Ward 7 Councilmember Yvette Alexander lost her seat by double-digit margins to Vince Gray, the former mayor and her former mentor. Ward 8 Councilmember LaRuby May, in Marion Barry’s old seat for just a year, was chucked out by rival Trayon White. In the surprise of the night, At-Large Councilmember Vincent Orange lost to challenger Robert White by two percent of the vote. Even Ward 4 Councilmember Brandon Todd, re-elected again in the mayor’s home ward with her endorsement, couldn’t clear 50 percent of the vote. 

But the biggest loser of the night wasn’t on the ballot. 

After three of her D.C. Council allies went down Tuesday night, Mayor Muriel Bowser now has to face new councilmembers who won by running against her, newly emboldened Council veterans who aren’t so afraid of her, and a chunk of voters that apparently doesn’t like her very much. Forget whether there are any members left on the Green Team—Bowser now has to consider emboldened challengers waiting to take her on in 2018.

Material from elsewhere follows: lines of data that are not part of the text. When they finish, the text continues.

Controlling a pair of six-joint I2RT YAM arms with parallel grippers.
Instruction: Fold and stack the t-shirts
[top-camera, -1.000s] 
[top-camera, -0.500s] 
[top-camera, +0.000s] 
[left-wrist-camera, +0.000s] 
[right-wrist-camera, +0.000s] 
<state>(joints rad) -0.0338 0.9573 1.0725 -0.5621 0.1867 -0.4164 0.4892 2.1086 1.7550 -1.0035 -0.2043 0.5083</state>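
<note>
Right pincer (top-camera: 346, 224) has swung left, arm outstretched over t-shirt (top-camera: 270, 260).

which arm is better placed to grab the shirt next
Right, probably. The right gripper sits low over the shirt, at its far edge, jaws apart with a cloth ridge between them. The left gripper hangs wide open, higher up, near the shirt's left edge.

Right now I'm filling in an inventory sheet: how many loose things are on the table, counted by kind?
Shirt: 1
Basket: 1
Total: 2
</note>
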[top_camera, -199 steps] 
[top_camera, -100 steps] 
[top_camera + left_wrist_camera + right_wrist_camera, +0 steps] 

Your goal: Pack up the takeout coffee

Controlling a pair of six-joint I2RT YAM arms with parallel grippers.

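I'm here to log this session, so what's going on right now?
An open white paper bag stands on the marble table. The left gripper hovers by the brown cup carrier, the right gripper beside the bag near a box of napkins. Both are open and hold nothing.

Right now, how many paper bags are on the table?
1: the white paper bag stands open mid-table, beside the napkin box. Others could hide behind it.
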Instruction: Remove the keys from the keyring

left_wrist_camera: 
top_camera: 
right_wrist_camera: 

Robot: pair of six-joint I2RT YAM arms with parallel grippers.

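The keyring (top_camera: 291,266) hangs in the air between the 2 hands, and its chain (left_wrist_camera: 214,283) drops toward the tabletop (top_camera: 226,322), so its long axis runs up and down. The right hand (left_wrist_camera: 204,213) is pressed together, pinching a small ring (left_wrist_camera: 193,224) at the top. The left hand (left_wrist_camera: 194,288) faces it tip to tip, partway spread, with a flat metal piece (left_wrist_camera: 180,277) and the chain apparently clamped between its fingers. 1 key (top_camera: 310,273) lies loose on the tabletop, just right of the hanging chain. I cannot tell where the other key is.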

As he watched Gray surge past Alexander by nearly 27 percentage points, Gray campaign treasurer Chuck Thies summed up the night’s results. 

“The best person to speak to this is Kermit the Frog,” Thies said. “‘It ain’t easy being green.’”

It wasn’t supposed to be like this. A year ago, the mayor and her friends plotted to build a war chest for these elections in the form of FreshPAC, a fund of money from developers and allies to bolster her Green Team coalition. But when word got out about the scheme, public perception demanded that it be dropped and the money returned. 

A lot of people who talked to LL last night had theories about so many of Bowser’s candidates went down, despite most incumbents having more in their campaign treasuries. Perhaps it was the mayor’s homeless shelter deal, which got chopped up at the Council after it came in way over budget. Or it could be Metro woes, just a few years after Bowser served on the agency’s board. 

Someone even floated the idea that it was because Bowser recently cursed out Council Chairman Phil Mendelson, bringing back voter memories of one-term Mayor Adrian Fenty, Bowser’s trash-talking mentor.

This week’s losses can’t be attributed completely to voters’ opinions on Bowser. Any mayoral machine would have trouble stopping Gray in Ward 7, which backed him in his failed re-election campaign two years ago even in the face of a federal investigation. White only lost Ward 8 to May last year by 78 votes, when Bowser’s mayoralty had just started. 

Still, White cast his victory as a triumph over the Bowser machine as much as one over May. 

David slayed Goliath,” White told LL. “D.C. is not happy with being for sale.” 

Orange spent the years since his last election campaign defending a rat poop–sprinkled food store from health inspectors, then coming up with off-the-wall ideas like an RFK Stadium water park complex and government-funded tiny houses for millennials (who, the election apparently proves, want full-sized houses). 

He managed to win over the Bowser-crazed Washington Post editorial board, but couldn’t sway enough of White’s voters, or the 15 percent of the electorate that went with challenger David Garber. Without Garber in the race, White likely would have coasted to a double-digit margin over Orange. 

Even if the voters who roundly rejected Bowser’s allies don’t care about the mayor, though, it creates a problem for her on a Council that has become increasingly hostile to her plans.  

Arriving at Gray’s victory party, Ward 3 Councilmember Mary Cheh looked pleased at the results and eagerly spun the evening as evidence that Bowser’s network of developers and city contractors doesn’t equal victory. 

“It does show that simply having the mayor’s support does not guarantee you’ll win,” Cheh says. 

In Ward 8’s Congress Heights, At-Large Councilmember Elissa Silverman hugged Trayon White, then asked LL for more time to process the night’s surprising results before commenting on what they mean for Bowser at the Council. Silverman thinks the shake-up will create a more “dynamic” Council, where coalitions are built on issues rather than allegiance or opposition to Bowser. 

“I think there’s been a dynamic of ‘Green Team versus everyone else,’” Silverman says. 

And then there are the 2018 rumblings. After Gray cast his ballot Tuesday, he declined LL’s request that he promise to serve a full four-year term that would preclude him from running again for mayor. 

Meanwhile, there’s no shortage of other mayoral hopefuls: Ward 5’s Kenyan McDuffie, District Attorney General Karl Racine (who now has two proteges on the Council in Robert White and Trayon White), and a few surprise candidates no one has thought of yet. Tuesday’s Council results will make Bowser look much weaker in her own job. 

After a rough night, Bowser might take some words of wisdom from one attendee at Trayon White’s party—popular ’80s rapper Kurtis Blow: “That’s the breaks.”